For over fifty years, as a mother, TV producer, community developer, educator, and peacemaker, Anne’s been a fierce advocate for the possibility of what Martin Luther King called The Beloved Community. She has stood up for social justice, for giving voice to those whose voices have not been heard, for encouraging participation, and fostering collaboration.

She teaches and models how to trust the wisdom that can emerge when we listen for the spirit within ourselves, within our groups, and within our communities.

Whether she’s supporting the peoples and waters of the Salish Sea or helping to bring Story Bridge to the world, Anne brings deep intuition, soul, and commitment to everything she does. Her commitment to always doing her own inner work strengthens her actions.

I couldn’t begin to count the number of people she has mentored and still does.

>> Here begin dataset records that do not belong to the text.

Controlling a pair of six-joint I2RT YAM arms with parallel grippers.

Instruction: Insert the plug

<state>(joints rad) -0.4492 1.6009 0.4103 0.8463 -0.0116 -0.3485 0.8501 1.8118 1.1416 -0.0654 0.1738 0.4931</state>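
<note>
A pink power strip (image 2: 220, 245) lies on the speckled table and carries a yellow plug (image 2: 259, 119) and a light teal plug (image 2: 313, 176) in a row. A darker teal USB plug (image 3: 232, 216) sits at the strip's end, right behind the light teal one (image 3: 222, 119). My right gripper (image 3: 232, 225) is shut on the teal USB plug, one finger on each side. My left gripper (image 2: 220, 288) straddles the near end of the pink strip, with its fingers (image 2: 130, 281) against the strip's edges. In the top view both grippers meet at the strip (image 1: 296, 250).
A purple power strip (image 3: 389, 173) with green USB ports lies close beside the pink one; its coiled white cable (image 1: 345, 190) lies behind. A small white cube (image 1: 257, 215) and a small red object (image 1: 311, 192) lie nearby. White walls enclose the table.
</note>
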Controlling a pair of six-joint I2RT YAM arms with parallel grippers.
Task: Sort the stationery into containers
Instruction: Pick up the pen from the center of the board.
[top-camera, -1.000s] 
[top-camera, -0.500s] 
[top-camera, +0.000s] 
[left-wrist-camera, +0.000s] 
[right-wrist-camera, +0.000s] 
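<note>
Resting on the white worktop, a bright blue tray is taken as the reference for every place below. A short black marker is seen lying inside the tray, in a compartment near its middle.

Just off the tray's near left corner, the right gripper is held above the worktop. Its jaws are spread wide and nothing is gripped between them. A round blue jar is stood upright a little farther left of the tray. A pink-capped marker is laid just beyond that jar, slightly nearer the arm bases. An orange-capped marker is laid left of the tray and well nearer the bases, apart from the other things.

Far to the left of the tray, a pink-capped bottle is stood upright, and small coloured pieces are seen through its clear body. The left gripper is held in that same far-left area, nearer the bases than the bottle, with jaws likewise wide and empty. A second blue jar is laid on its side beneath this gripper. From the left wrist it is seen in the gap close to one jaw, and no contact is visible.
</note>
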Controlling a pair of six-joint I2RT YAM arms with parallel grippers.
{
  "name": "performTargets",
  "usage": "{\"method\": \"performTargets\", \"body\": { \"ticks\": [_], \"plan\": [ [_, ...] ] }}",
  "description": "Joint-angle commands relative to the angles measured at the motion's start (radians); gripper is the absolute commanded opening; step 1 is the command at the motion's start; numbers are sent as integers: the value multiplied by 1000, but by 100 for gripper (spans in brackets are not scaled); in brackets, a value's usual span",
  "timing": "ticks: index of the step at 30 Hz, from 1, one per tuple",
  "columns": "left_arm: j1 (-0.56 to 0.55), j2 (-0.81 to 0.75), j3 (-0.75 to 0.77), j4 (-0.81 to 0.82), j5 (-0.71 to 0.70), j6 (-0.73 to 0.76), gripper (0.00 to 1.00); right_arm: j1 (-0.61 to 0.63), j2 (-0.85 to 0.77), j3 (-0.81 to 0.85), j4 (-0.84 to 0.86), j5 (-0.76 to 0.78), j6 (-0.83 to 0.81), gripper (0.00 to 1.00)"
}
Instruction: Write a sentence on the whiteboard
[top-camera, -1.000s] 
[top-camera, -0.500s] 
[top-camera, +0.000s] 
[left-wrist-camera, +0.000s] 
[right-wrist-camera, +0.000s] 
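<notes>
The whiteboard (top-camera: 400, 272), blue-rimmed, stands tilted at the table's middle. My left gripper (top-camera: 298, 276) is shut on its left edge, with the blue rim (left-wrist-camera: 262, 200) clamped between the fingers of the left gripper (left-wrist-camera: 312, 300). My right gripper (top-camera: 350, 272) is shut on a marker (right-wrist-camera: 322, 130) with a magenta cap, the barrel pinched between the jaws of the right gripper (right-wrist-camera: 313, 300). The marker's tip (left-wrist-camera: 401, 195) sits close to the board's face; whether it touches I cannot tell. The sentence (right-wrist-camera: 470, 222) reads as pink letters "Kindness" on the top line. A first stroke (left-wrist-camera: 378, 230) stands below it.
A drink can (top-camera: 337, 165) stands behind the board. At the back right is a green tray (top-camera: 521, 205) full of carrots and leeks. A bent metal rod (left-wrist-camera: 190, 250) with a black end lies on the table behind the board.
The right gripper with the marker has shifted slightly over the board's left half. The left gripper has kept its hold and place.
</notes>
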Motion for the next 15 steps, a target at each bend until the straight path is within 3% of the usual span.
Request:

When I was a fledgling faculty member in a university, struggling to realize my dream of creating a new graduate program in leadership and management, Anne gave me the hand I needed to summit a steep and rocky slope. She blessed me with her network of connections and helped me assemble a remarkable crew of advisors to guide what we were creating. She supported me to trust myself and to trust the emergent wisdom within my group of advisors as we sat together and contemplated what this new program really needed to be. She helped mid-wife its birth.

I call Anne a true elder not just in recognition of her community contributions, her mentoring, or her wisdom. It’s because, throughout her life, she’s had the courage to ask one question and then follow the call:

“What am I being called to do?”

That’s the question we all need to ask.

I bet Anne will be asking that question for the rest of her life, even if the answer is: “Be still and do nothing.”

Being willing to ask that question, and then listen deeply, lies at the root of elderhood.

By asking, listening, and waiting, we find our individual answers. The Anne Stadlers of the world are to be treasured, not copied. They show us what vibrancy and commitment can look like at any age, and serve as the role models we need for elderhood as we age.

In honor of Anne, and on my birthday, I ask myself the big question once again:

“What am I being called to do?”

Oh, and by the way, I just turned 67.